Immuno Antibodies Flashcards
The strength of the binding between a single site of an antibody and an epitope of an antigen is called
Affinity
What part gives antibodies flexibility and why is it important?
Hinge region, it allows the antibody to bind multivalently to more than one binding site (each antibody has 2 binding sites).
What is avidity?
The strength of binding of an antibody and it includes binding to multiple epitopes or binding sites. (IgM has highest avidity)
What is the structure of an antibody?
2 heavy chains and 2 light chains. They are attached by disulfide bonds. each has a constant region and a variable region. The constant region of the heavy chains binds to cell receptors and C1q. At the edge of the variable regions of each heavy chain there are 3 hyper-variable regions or CDRs that vary between antibodies and increases affinity to the antigen.
What are the 5 Ig classes and the polymerization?
IgM pentamer
IgA dimer
IgG monomer
IgE monomer
IgD monomer
How do the Ig isotypes differ?
they differ by the type of heavy chain.
Each has a different location.
Each appear at a different time in the immune response.
What is the most abundant Ig isotype in serum?
IgG
How do B-cells develop into a cells that each produces antibodies with the different specificities?
As B-cells mature, gene-splicing reactions give each cell a unique specificity.
How are B cells activated?
A pure antigen is presented to the B-cell and is internalized and displayed on MHC 2, helper T cells with the same antigen bind to the B-cell and activate the B-cell. T-cells produce cytokines to induce B-cell proliferation.
How do memory cells work?
They are differentiated B-cells, when stimulated by an exposure of a prior antigen, they will turn into plasma cells secreting IgM initially.
Do plasma cells have BCRs (B-cell receptores)
No
What is a primary response and how long does it take?
initial contact with a new antigen evokes a response that takes 1 week for the B-cells to start producing antibodies.
How does serum antibody composition change over time with infection?
At baseline, only innate defense Ig are found. After the primary response of 1 week. mainly IgMs are produced, increasing concentration in serum, over the span of 3 weeks, concentration increases and IgMs are gradually replaced with IgGs before concentration falling off.
What is the difference between a primary and a secondary response?
Shorter lag phase.
Rate of Ig concentration increase is higher.
Higher maximum threshold.
Predominantly IgGs
Describe class switching over time.
An initial secretion of IgMs.
T-cell cytokines induce class switching to provide a variety of antibodies (IgG, IgA, IgE).
It is accomplished by genetic rearrangement of the constant region (variable unchanged, so same specificity).
The ability of antibodies in any individual to specifically bind a large number of different antigens is a reflection of antibody:
Diversity (each antibody is still specific to 1 antigen, but there are many different antibodies)
What are the sections of the antibody that are being edited in immune cells when forming antibodies with different specificities?

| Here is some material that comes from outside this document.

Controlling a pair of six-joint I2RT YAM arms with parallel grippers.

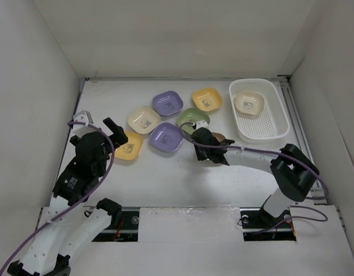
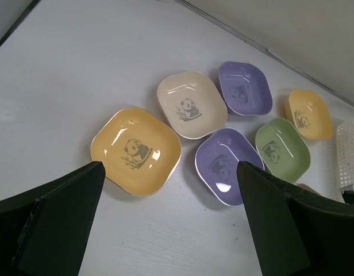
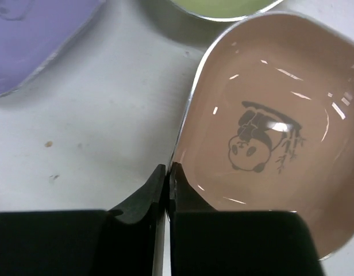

Variable regions of the light and heavy chains. (by genetic recombination and nucleotide addition)
What is affinity maturation?
Mutations in B-cells that generate new variable regions can increase the affinity to a specific antigen, thus working more effectively.
What are the functions of antibodies?
Activating complement system.
Opsonization.
Neutralization of toxins.
Agglutination.
What are some functions that serum IgMs excel at?
Agglutination: they can bind many antigens thus have the ability to bundle up pathogens.
Complement activation: IgMs bind many antigens, thereby activating the classical complement pathway.
What class of antibodies can cross the placental barrier?
IgG
What is the most abundant immunoglobulin in the body?
IgG
What are some characteristics of IgG?
Most abundant
long-lived antibody response
Crosses placental barrier
What are some characteristics of IgA?
Works in local immunity, protecting epithelial surfaces.
Found as a dimer.
Combines with secretory piece protein at epithelial surfaces, forming secretory IgA which prevents antigen-carrying particles from binding to epithelial cells.